■ Assignment ■
From first line to last, write out the data precisely as shown.

[Given information Boundary: Start]

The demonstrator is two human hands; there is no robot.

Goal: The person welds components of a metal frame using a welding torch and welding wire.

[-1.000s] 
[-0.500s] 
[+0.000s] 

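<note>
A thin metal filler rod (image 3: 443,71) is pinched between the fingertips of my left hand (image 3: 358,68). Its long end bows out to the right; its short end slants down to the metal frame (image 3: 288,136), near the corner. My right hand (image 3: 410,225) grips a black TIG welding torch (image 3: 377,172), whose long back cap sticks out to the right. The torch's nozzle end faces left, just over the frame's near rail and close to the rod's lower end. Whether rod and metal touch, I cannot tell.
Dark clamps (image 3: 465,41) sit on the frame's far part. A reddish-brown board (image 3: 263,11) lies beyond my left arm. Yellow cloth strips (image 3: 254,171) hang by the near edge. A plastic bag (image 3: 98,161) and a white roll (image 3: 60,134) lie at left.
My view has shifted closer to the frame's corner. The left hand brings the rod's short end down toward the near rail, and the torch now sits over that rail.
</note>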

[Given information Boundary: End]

■ Answer for this exercise ■
The demonstrator is two human hands; there is no robot.

Goal: The person welds components of a metal frame using a welding torch and welding wire.

[-1.000s] 
[-0.500s] 
[+0.000s] 

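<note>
A thin metal filler rod (image 3: 443,71) is pinched between the fingertips of my left hand (image 3: 358,68). Its long end bows out to the right; its short end slants down to the metal frame (image 3: 288,136), near the corner. My right hand (image 3: 410,225) grips a black TIG welding torch (image 3: 377,172), whose long back cap sticks out to the right. The torch's nozzle end faces left, just over the frame's near rail and close to the rod's lower end. Whether rod and metal touch, I cannot tell.
Dark clamps (image 3: 465,41) sit on the frame's far part. A reddish-brown board (image 3: 263,11) lies beyond my left arm. Yellow cloth strips (image 3: 254,171) hang by the near edge. A plastic bag (image 3: 98,161) and a white roll (image 3: 60,134) lie at left.
My view has shifted closer to the frame's corner. The left hand brings the rod's short end down toward the near rail, and the torch now sits over that rail.
</note>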

This response is done.